<<<<
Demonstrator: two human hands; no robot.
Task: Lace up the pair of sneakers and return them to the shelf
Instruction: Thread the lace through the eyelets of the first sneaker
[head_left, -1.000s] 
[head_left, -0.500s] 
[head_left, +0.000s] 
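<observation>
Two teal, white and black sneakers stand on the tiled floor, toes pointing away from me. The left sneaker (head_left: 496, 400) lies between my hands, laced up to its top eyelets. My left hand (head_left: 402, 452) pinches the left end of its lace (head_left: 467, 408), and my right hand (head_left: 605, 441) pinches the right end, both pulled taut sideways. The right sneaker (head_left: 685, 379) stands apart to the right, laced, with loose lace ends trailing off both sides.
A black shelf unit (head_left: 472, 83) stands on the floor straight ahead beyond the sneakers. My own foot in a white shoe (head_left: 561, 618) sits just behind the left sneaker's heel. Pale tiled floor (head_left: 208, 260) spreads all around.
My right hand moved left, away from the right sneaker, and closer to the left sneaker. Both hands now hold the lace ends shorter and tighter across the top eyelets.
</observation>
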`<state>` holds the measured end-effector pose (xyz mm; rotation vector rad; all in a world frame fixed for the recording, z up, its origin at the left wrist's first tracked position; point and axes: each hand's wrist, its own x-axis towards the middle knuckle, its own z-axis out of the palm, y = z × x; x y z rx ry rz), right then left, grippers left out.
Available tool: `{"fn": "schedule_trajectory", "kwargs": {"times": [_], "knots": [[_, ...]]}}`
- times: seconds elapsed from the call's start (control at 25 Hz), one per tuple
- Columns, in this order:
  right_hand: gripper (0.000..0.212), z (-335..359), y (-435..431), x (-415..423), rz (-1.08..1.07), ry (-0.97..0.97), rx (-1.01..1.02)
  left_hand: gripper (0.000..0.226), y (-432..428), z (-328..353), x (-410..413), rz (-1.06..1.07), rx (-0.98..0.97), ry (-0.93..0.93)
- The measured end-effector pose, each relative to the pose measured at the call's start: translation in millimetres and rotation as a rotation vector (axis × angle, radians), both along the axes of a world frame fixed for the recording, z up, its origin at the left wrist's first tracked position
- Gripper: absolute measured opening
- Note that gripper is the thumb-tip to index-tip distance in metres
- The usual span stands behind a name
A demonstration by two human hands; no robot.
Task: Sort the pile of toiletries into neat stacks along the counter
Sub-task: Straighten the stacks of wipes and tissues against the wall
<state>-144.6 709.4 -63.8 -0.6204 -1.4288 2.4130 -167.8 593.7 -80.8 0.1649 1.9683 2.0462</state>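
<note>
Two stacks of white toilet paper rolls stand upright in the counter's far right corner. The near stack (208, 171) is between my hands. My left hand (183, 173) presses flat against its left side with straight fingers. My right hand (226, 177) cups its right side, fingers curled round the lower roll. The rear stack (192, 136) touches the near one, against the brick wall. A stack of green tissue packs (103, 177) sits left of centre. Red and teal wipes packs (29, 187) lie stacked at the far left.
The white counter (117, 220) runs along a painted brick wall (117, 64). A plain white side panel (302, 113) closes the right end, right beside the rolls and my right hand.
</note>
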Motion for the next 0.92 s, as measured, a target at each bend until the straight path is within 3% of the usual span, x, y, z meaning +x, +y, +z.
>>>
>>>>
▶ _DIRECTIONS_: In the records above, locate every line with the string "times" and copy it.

▶ _EXERCISE OUTPUT_:
Available tool: `{"fn": "schedule_trajectory", "kwargs": {"times": [_], "knots": [[_, ...]]}}`
- times: seconds elapsed from the call's start (control at 25 Hz), one per tuple

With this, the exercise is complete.